*Task brief*: Beginning with the first line of the data below, extract each line up to and including the one containing "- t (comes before". Copy them exactly and add nothing.
[Start of Attachment]
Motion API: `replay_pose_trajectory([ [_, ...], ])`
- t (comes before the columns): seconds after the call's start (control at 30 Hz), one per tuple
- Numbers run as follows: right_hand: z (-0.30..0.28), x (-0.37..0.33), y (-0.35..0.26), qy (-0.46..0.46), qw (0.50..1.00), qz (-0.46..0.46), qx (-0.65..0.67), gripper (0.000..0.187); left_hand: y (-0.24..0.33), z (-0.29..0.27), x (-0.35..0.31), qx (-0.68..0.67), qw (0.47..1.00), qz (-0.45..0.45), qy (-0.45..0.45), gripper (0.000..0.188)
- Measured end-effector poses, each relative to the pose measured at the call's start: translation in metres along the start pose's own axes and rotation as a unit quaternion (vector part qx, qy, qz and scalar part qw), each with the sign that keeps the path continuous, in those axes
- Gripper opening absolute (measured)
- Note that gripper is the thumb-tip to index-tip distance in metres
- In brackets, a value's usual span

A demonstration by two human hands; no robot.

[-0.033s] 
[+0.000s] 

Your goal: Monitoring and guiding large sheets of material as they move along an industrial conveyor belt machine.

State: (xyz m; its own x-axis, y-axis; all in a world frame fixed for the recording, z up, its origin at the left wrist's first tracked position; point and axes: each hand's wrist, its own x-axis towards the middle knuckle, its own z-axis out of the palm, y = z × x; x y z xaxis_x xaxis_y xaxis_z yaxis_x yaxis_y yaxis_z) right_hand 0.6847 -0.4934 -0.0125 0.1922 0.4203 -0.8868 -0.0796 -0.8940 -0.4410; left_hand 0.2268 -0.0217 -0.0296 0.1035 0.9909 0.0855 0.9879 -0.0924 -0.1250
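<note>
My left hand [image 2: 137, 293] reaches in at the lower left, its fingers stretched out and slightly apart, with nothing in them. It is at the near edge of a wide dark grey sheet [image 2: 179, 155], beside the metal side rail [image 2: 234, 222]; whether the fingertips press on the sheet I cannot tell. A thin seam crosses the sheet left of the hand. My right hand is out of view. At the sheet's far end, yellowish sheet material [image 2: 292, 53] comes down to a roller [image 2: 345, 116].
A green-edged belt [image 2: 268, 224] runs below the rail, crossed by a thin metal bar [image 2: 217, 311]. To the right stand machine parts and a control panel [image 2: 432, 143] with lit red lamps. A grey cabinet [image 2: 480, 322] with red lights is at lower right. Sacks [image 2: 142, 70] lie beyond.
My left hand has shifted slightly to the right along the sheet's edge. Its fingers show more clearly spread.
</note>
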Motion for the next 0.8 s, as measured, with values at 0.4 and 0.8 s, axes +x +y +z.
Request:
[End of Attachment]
*Response area*:
Motion API: `replay_pose_trajectory([ [_, ...], ])`
- t (comes before the columns): seconds after the call's start (control at 30 Hz), one per tuple

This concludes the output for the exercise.